# [Exercise brief]
Among the records that follow, set down only the lines from the one containing "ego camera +" to the one containing "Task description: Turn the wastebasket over", both included, exactly.

# [Material shown]

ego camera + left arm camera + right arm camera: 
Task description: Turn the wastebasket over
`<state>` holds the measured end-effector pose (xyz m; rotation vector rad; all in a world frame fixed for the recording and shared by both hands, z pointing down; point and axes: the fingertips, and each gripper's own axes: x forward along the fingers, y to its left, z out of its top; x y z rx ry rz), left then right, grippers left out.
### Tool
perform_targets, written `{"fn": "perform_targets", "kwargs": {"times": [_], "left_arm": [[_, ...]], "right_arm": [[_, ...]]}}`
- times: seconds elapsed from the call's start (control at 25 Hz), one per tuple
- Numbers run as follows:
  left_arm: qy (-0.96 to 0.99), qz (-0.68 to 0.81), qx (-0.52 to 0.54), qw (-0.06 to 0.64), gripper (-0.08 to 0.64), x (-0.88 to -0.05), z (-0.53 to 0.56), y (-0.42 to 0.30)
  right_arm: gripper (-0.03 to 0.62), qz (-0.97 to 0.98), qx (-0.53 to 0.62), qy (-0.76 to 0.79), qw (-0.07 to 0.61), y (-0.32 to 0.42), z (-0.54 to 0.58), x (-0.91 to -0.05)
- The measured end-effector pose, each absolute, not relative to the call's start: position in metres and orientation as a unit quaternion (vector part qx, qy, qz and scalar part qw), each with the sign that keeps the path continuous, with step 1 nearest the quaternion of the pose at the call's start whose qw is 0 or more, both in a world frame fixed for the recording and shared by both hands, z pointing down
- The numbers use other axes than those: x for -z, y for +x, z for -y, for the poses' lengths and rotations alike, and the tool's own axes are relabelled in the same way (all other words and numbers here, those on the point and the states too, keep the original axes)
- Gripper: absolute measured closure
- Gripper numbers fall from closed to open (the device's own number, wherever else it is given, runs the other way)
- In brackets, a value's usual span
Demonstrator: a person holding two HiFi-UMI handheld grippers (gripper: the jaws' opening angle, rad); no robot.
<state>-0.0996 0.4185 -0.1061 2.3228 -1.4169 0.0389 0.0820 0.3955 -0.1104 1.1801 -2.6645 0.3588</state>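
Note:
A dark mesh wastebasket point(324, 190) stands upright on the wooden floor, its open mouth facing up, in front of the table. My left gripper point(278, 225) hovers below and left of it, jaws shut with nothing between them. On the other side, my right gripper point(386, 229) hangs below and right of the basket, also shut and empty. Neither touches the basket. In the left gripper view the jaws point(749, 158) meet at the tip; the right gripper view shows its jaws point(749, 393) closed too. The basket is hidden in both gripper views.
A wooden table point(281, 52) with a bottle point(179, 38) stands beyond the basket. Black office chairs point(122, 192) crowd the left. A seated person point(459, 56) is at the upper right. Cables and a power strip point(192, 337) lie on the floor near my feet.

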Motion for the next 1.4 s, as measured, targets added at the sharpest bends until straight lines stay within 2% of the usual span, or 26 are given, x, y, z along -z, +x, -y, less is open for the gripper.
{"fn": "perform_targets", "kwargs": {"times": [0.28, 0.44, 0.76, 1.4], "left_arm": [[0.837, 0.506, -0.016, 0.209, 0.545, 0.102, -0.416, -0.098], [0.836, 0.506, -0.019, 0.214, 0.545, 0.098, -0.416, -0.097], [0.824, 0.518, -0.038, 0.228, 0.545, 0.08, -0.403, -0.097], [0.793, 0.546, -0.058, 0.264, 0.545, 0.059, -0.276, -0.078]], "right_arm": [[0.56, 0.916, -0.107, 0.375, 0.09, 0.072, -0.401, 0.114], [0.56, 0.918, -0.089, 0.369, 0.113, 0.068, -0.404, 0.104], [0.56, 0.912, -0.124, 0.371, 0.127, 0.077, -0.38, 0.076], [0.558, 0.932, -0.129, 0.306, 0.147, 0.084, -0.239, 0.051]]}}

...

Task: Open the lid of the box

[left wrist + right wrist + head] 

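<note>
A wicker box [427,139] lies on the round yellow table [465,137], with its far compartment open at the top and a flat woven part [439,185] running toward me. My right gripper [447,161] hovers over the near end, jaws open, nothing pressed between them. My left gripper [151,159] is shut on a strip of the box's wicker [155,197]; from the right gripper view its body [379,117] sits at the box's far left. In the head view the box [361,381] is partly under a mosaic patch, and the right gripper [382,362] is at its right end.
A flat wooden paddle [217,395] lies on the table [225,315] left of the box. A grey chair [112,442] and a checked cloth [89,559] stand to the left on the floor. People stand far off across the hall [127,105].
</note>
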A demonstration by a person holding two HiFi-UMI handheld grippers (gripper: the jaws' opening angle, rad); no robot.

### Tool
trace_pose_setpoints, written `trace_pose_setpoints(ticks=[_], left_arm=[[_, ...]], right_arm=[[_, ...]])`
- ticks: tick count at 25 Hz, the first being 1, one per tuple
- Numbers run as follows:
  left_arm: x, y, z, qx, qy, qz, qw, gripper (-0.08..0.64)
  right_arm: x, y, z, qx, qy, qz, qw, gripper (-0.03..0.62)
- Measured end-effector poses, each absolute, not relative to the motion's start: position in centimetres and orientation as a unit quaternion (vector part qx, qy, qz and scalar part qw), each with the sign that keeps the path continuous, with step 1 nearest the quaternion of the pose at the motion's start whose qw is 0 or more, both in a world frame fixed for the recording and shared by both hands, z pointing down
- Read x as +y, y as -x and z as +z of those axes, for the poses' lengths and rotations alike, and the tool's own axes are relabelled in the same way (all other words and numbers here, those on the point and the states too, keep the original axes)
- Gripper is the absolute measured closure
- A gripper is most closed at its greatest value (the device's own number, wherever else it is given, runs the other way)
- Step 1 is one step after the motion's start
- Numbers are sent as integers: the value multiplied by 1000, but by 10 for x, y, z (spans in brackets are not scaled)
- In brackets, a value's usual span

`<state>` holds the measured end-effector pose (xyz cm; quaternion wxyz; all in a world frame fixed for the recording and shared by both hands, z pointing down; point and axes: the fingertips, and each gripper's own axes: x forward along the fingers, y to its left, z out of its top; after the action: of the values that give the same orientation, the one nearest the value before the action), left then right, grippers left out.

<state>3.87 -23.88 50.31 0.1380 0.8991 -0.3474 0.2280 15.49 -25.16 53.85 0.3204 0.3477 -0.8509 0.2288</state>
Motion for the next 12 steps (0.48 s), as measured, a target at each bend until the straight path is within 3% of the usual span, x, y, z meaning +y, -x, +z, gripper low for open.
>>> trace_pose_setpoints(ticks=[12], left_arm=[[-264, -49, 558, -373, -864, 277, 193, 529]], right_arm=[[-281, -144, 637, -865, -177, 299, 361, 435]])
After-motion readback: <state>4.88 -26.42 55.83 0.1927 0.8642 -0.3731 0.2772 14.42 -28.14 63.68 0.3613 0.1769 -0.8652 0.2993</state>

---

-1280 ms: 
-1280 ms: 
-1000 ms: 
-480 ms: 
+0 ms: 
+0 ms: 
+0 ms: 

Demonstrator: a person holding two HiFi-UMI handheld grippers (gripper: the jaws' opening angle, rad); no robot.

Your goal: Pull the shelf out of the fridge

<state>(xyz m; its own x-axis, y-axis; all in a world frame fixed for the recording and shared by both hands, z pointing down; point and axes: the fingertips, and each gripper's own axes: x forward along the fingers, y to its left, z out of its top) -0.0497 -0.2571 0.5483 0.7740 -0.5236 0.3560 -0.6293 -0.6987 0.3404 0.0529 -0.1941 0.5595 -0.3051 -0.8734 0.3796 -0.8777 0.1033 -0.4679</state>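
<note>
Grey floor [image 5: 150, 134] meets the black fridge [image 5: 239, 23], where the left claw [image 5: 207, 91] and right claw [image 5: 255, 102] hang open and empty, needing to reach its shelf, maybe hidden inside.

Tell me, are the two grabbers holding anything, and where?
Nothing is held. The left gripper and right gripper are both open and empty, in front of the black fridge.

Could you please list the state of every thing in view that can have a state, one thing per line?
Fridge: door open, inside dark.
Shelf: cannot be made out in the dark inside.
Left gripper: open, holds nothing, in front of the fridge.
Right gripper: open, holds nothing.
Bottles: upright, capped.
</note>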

# [Result of the exercise]
ego camera + left arm camera + right arm camera: 
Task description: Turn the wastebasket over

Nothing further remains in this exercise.